## WORK TO BE COMPLETED
Output only the lines from the start of the entries through the line holding "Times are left". Each line must match the original exactly.

## RECORDS TO USE
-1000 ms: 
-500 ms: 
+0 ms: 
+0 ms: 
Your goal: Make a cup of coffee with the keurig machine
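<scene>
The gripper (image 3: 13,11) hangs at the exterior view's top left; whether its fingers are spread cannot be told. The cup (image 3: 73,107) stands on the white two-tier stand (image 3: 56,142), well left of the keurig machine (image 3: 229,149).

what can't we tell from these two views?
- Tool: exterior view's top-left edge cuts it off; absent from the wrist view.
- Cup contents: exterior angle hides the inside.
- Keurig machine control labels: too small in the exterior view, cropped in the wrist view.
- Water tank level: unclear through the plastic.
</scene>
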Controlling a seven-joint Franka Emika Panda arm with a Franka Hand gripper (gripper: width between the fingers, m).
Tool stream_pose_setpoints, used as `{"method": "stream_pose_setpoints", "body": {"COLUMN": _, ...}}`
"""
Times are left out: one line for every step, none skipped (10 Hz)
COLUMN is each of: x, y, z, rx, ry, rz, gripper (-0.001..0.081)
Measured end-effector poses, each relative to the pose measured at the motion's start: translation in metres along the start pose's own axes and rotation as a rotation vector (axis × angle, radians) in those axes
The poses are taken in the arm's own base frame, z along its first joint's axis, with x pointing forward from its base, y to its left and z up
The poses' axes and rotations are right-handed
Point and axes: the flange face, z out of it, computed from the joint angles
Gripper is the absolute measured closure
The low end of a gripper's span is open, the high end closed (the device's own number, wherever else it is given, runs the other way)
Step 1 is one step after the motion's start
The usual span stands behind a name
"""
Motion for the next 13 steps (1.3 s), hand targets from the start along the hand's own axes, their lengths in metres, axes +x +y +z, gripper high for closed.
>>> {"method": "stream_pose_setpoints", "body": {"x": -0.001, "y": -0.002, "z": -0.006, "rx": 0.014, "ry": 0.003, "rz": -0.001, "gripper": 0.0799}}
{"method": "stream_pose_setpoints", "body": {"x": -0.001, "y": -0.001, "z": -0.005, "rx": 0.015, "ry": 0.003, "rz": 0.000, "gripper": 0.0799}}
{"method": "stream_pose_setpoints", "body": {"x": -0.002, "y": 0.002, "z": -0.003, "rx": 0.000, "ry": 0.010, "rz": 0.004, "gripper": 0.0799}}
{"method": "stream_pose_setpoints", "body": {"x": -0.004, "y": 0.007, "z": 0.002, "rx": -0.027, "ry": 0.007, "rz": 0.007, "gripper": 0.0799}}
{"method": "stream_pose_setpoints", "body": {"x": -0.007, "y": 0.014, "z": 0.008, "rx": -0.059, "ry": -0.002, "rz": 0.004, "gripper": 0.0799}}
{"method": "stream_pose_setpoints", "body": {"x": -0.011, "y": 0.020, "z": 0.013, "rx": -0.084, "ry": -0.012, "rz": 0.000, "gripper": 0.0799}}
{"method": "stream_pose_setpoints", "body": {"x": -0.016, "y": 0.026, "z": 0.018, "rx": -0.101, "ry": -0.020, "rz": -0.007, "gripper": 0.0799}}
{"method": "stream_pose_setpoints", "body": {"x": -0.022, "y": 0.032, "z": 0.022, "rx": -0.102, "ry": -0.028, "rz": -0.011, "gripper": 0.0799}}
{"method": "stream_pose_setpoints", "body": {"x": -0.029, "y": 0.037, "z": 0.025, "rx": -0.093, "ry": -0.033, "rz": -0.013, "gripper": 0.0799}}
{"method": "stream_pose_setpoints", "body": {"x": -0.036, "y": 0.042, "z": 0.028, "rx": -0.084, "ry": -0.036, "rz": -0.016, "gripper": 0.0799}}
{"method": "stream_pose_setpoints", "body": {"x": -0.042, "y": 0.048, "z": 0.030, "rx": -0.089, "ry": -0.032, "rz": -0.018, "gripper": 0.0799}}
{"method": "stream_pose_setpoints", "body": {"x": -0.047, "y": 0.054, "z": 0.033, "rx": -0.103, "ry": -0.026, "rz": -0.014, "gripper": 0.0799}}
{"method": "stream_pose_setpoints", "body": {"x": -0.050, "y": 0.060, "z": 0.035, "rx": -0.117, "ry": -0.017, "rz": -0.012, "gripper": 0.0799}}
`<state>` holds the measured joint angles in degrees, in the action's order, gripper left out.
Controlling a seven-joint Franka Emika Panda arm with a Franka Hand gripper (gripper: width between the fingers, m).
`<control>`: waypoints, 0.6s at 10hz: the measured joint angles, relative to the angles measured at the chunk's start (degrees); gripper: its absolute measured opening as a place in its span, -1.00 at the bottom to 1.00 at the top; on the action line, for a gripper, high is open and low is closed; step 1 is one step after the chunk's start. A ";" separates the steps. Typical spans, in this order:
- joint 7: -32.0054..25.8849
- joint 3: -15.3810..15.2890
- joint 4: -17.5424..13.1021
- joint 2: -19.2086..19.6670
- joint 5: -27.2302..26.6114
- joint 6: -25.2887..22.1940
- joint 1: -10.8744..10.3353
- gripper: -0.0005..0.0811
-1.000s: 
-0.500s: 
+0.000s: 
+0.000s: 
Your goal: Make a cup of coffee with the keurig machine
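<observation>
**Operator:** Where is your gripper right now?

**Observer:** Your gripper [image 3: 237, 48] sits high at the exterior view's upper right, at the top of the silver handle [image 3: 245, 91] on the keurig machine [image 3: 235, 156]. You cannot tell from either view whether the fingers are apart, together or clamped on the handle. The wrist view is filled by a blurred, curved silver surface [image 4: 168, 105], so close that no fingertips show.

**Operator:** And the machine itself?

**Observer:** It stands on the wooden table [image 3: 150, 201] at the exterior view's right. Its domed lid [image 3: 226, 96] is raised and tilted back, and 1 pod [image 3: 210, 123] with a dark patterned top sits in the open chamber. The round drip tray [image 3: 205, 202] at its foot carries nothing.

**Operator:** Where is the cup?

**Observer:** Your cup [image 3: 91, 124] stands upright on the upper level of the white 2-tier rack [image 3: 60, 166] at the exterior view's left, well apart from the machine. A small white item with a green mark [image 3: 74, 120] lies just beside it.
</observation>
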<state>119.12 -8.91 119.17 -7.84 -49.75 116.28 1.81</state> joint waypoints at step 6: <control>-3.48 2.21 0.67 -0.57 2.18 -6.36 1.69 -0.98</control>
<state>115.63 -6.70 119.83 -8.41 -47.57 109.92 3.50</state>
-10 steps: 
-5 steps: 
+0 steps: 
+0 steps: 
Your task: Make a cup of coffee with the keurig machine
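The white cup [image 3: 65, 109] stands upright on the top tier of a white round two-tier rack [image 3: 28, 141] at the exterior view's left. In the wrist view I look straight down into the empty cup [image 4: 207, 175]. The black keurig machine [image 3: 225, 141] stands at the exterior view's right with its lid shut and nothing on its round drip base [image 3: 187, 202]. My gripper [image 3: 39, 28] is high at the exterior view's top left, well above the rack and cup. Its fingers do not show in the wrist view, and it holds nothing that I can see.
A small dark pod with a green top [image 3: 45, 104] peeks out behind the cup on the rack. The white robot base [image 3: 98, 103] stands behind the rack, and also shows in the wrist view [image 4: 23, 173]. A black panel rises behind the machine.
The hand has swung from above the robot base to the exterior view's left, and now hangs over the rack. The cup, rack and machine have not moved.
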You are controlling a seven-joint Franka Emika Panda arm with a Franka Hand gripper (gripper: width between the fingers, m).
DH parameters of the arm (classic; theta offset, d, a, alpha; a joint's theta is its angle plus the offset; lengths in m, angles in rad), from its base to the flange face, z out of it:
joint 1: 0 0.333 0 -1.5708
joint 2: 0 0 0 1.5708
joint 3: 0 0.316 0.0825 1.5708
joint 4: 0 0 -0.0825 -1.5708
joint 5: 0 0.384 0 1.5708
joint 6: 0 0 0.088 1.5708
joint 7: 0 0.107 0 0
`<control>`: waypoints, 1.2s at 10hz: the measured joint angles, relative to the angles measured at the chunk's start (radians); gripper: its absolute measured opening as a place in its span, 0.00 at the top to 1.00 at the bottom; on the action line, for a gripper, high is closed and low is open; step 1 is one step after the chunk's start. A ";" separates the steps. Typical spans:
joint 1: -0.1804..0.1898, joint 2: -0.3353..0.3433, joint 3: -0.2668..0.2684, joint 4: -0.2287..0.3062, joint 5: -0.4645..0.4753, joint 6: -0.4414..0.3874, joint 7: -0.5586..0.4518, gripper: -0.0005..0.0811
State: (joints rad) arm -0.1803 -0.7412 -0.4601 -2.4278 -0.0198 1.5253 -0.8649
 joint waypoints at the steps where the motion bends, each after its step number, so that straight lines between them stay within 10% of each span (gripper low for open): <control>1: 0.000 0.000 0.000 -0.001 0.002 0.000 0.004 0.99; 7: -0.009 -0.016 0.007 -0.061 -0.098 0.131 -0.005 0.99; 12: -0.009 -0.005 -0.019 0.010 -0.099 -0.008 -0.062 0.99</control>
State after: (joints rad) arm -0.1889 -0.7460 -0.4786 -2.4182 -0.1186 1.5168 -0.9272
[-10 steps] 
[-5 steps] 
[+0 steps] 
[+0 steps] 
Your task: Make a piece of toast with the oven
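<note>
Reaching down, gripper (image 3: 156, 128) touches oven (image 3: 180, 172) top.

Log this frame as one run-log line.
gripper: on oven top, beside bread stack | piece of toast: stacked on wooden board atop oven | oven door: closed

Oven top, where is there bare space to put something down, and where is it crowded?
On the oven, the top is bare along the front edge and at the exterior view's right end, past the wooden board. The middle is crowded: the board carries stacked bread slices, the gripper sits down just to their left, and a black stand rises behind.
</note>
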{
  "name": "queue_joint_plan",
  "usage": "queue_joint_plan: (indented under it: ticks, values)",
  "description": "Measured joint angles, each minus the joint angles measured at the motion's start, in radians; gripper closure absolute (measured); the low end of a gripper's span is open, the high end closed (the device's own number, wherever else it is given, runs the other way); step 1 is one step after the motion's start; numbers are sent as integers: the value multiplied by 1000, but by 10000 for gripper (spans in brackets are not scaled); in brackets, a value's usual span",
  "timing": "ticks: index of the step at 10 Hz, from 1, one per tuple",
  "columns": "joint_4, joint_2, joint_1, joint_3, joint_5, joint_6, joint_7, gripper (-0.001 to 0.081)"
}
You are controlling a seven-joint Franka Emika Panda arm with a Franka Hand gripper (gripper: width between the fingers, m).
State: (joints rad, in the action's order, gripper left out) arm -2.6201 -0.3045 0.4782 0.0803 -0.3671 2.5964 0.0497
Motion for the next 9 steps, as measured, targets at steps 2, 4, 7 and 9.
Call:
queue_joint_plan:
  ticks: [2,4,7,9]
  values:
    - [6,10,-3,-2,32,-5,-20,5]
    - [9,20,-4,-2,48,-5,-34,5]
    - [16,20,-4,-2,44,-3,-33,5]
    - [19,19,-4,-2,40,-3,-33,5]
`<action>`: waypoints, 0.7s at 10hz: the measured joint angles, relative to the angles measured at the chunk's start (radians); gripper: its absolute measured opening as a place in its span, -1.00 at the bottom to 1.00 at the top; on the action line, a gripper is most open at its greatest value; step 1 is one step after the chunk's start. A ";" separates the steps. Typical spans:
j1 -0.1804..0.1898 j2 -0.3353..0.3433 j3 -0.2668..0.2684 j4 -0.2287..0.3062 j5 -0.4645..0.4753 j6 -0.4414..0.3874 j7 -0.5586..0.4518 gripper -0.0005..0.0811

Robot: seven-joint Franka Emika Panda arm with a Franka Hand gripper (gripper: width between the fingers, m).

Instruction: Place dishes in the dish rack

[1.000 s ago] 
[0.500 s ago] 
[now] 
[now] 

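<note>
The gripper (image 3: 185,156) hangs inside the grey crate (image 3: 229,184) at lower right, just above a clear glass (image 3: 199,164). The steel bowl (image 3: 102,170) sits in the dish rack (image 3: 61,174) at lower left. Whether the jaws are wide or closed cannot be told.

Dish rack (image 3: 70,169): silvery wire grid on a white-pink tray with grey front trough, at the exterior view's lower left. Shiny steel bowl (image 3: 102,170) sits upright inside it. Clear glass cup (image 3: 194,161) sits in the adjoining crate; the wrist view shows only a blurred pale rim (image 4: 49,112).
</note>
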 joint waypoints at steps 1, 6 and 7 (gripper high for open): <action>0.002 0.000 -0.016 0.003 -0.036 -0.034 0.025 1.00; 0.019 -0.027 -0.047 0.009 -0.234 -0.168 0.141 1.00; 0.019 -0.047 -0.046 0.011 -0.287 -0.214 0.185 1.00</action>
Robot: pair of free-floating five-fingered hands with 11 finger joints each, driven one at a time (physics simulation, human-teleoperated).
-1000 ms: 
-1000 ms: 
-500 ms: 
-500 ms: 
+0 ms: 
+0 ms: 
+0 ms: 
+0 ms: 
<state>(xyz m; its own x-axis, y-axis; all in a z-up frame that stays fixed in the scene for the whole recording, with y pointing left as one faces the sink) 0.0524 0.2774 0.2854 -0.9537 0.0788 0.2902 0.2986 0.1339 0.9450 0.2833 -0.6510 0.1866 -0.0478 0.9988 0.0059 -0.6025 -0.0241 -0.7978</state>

## REPLY TO THE EXERCISE
-1000 ms: 
-500 ms: 
+0 ms: 
+0 ms: 
Your goal: Make a cup of coffee with the keurig machine
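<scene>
The gripper (image 3: 13,11) hangs at the exterior view's top left; whether its fingers are spread cannot be told. The cup (image 3: 73,107) stands on the white two-tier stand (image 3: 56,142), well left of the keurig machine (image 3: 229,149).

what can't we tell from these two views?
- Tool: exterior view's top-left edge cuts it off; absent from the wrist view.
- Cup contents: exterior angle hides the inside.
- Keurig machine control labels: too small in the exterior view, cropped in the wrist view.
- Water tank level: unclear through the plastic.
</scene>
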Controlling a seven-joint Franka Emika Panda arm with a Franka Hand gripper (gripper: width between the fingers, m).
Tool stream_pose_setpoints, used as `{"method": "stream_pose_setpoints", "body": {"COLUMN": _, ...}}`
"""
Times are left out: one line for every step, none skipped (10 Hz)

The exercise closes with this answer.